Le Miere J ruled in favour of the Plaintiffs, after assessing whether:
- the Hire Agreement created a security interest; and
- the security interest covered by section 267 of the PPSA.
Was there a security interest?
Le Miere J found that the Hire Agreement did create a security interest. Under the PPSA, there are two (2) types of security interests, “in substance” security interests, and “deemed security interests”.[1] As per section 12(1) of the PPSA, an “in substance” security interest will exist where there is:
“an interest in personal property provided for by a transaction, that in substance, secures payment or performance of an obligation.”
It was further found that the Hire Assets are personal property, and the Hire Agreement is a transaction and that, despite the fact that the Defendant owned the Hire Assets prior to the Hire Agreement, they do in fact have an interest provided by the transaction.[2]
In assessing where or not, in substance, the Defendants security interest secures the payment or performance of an obligation, Le Miere J stated it was necessary to consider the rights and obligations of the parties under the Hire Agreement.[3] It was found that, based on the existence of a number of rights for the Company to purchase the Hire Assets, the Hire Agreement was in substance a sale of the Hire Assets, under which the defendant retained title until the Company had discharged its payment obligations and consequently, the Hire Agreement secured the payment of the purchase price.[4]
In short, it was held that the Defendant’s interest under the Hire Agreement was a security interest for the purposes of the PPSA.
Was the security interest covered by section 267 of the PPSA?
Section 267 of the PPSA was paraphrased by Le Miere J as:
“PPSA s 267(1) provides that the section applies if two conditions are met. The first is that one of the specified events occurs.

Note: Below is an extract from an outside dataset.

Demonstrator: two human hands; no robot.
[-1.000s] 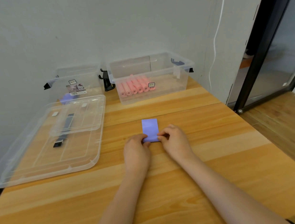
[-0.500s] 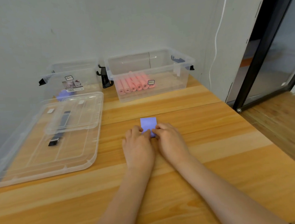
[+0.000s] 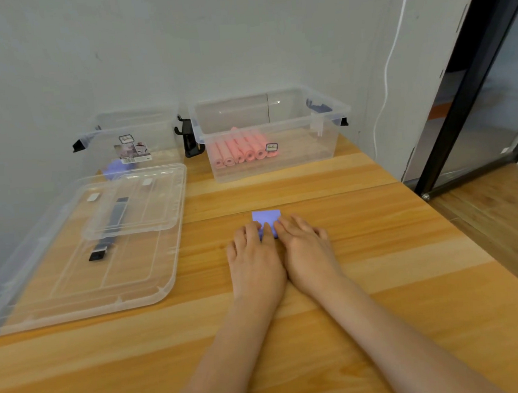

One specified event is that an administrator of a company is appointed….The second conditions is that a security interest granted by the Company is unperfected at the relevant time… in this case the relevant time for determining whether the security interest is perfected is 24 July 2013 when the administration commenced.”[1] (emphasis added)
From the above, the first condition for the application of section 267 was met in this case, as the Company appointed receivers on 24 July 2013. Consequently, if the second condition was satisfied, section 267 would apply. The second condition being that the security interest was not perfected prior to the appointment of the receivers.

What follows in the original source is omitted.